Karena terkadang, benda mati seperti dinding toilet memang lebih dapat dipercaya ketimbang makhluk lain yang kita kategorikan “hidup”
Judul: Corat-Coret di Toilet
Penulis: Eka Kurniawan
Penerbit: Gramedia Pustaka Utama
ISBN: 9786020328935
Cetakan: ketiga (Juni 2016)
Tahun publikasi: 2016 (pertama kali dipublikasikan pada 2014)
Jumlah halaman: 138 halaman
Buku: milik pribadi
Temukan buku ini di Goodreads
Penulis: Eka Kurniawan
Penerbit: Gramedia Pustaka Utama
ISBN: 9786020328935
Cetakan: ketiga (Juni 2016)
Tahun publikasi: 2016 (pertama kali dipublikasikan pada 2014)
Jumlah halaman: 138 halaman
Buku: milik pribadi
Temukan buku ini di Goodreads
Blurb
“Aku tak percaya bapak-bapak anggota dewan, aku lebih percaya kepada dinding toilet.”
Menurut Farah Tentang Buku Ini
“Ia berkata bahwa mencuri buku merupakan tindakan terkutuk, dan ia melakukannya dengan harapan bisa ditangkap sehingga ia akan tahu bahwa pemerintah memang mencintai buku dan benci para pencuri buku. Tapi dasar ia memang malang, ia tak juga ditangkap meskipun sudah ribuan buku ia curi.” – Eka Kurniawan, Peterpan.
Dua kalimat di atas merupakan kutipan dari cerpen pembuka dalam kumpulan cerpen Corat-Coret di Toilet bertajuk “Peterpan”. Dua kalimat ini secara tidak langsung mengungkapkan banyak hal bukan? Eka Kurniawan kembali menunjukkan kepiawaiannya dalam mengolah cerita lewat kumpulan cerpen ini. Tema dari 12 cerpen dalam buku ini sangat dekat dengan kehidupan sehari-hari. Ada cerita tentang cinta yang tak sampai. Ada cerita tentang beberapa hal tidak terduga yang tanpa kita sangka-sangka ternyata mungkin saja memang sebenarnya terjadi. Ada cerita bertema “nakal” khas Eka Kurniawan (baca cerpen “Dongeng Sebelum Bercinta” dalam buku ini!), bahkan nama karakter dalam cerpen ini mengingatkanku pada nama karakter dalam buku Eka Kurniawan yang lain, dan ada beberapa cerita satir yang menyentil dunia perpolitikan.

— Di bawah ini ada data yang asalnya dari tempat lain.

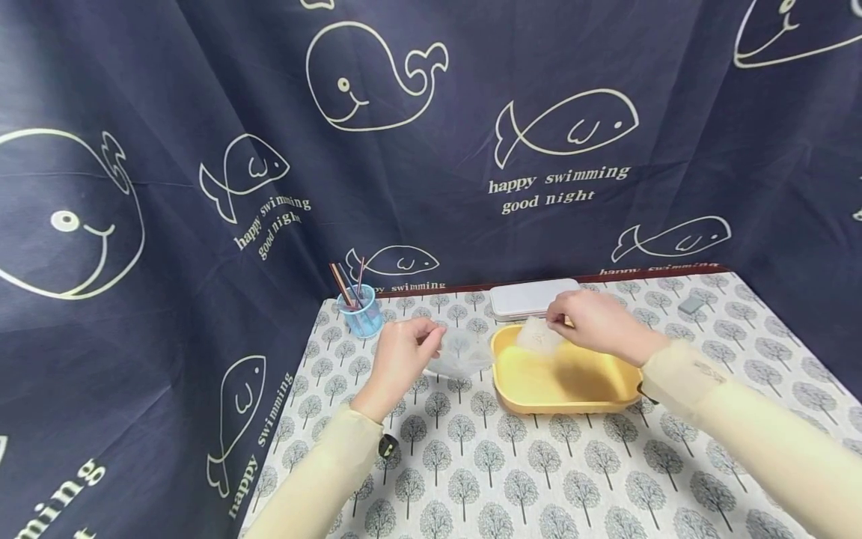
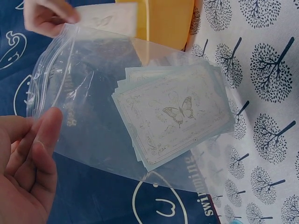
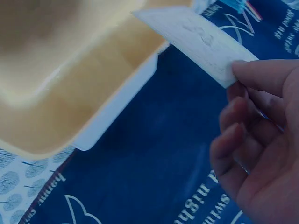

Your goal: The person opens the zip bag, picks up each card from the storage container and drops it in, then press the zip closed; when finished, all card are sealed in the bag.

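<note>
My left hand (image 1: 402, 352) pinches the zip edge of a clear zip bag (image 2: 93, 126), which hangs tilted above the table. Inside the bag lies a fanned stack of pale cards (image 2: 177, 116), the top one printed with a butterfly and a fine border. Between thumb and fingertips my right hand (image 1: 595, 318) holds a similar pale card (image 3: 201, 39), apart from the bag's opening. This card is over the left back part of a yellow plastic bin (image 1: 559, 408), whose visible floor is bare.
A white flat case (image 1: 532, 297) lies behind the bin. At the back left stands a blue cup (image 1: 364, 318) with several pencils or sticks. A small grey block (image 1: 691, 305) is at the back right. A navy curtain (image 1: 465, 90) hangs behind the tree-print tablecloth (image 1: 458, 479).
</note>
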`<control>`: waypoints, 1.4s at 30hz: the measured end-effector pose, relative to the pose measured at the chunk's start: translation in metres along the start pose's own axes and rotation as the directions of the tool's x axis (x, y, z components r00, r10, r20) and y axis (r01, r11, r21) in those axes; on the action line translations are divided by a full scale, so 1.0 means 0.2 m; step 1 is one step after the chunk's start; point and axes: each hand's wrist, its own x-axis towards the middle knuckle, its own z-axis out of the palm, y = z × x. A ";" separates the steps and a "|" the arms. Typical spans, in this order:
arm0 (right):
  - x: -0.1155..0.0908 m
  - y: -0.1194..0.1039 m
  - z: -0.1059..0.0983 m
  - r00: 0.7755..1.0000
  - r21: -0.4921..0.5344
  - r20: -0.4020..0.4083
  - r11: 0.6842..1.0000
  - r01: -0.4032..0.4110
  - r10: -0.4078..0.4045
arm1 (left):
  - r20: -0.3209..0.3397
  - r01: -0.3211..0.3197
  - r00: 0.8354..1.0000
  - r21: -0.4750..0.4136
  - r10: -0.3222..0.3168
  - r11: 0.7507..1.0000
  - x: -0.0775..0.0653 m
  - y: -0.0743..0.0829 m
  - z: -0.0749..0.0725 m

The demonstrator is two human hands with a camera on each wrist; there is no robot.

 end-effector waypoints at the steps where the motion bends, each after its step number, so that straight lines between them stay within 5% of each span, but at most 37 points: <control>1: 0.00 -0.01 -0.02 1.000 0.002 -0.026 1.000 -0.006 0.006 | 0.000 0.000 1.000 0.000 0.000 1.000 0.00 0.00 0.00; 8: 0.00 -0.11 -0.13 0.979 0.039 -0.202 0.999 -0.027 0.034 | 0.010 0.007 1.000 -0.003 -0.007 1.000 0.00 0.00 0.00; 17: 0.02 -0.28 -0.24 0.935 0.130 -0.355 0.989 0.072 -0.022 | 0.016 0.028 0.999 -0.004 -0.028 1.000 0.01 0.01 0.00; 25: 0.05 -0.37 -0.18 0.951 0.206 -0.305 0.971 0.125 -0.058 | 0.018 0.015 1.000 -0.015 -0.015 1.000 0.01 0.02 0.00; 33: 0.09 -0.39 -0.04 0.981 0.253 -0.193 0.966 0.052 -0.003 | 0.014 -0.006 1.000 -0.036 0.006 0.999 0.01 0.02 0.02; 42: 0.15 -0.40 0.09 0.994 0.280 -0.101 0.958 0.059 -0.031 | -0.009 -0.033 0.999 -0.030 0.033 0.999 0.01 0.01 0.02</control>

Berkaca dari pengalamanku membaca karya-karya Eka Kurniawan sebelumnya seperti Cantik Itu Luka, Lelaki Harimau, dan Seperti Dendam Rindu Harus Dibayar Tuntas, Corat-Coret di Toilet bisa dikatakan tidak seliar ketiga karya tersebut. Aku merasa dapat melihat sisi lain dari gaya penulisan seorang Eka Kurniawan. Dalam Corat-Coret di Toilet aku seolah dihadapkan pada sisi kepenulisan yang lebih “kalem” dan mungkin agak sedikit sentimental. Tapi, tentu saja cerita-cerita dalam buku ini tetap tidak kehilangan ciri khas seorang Eka Kurniawan.
Aku menyelesaikan buku ini dalam satu kali duduk (mungkin sekitar 1 jam) di sudut salah satu kantin di hari Senin yang mendung itu. Buku kumpulan cerpen memang merupakan pilihan yang tepat sebagai bacaan cepat. Aku menyelesaikan buku ini disela waktu membaca The Geography of Genius dan The 100-Year-Old Man Who Climbed Out The Window and Disappeared. Meskipun sudah sangat dekat dengan akhir bulan, aku masih belum memenuhi targetku untuk bulan ini. Terkadang memang sulit menyelesaikan dua buku tebal (belum lagi salah satunya adalah buku berbahasa Inggris) ketika berjadwal penuh seperti bulan ini. Mungkin saja aku akan mengejar target dengan membaca buku kumpulan cerpen lain lagi.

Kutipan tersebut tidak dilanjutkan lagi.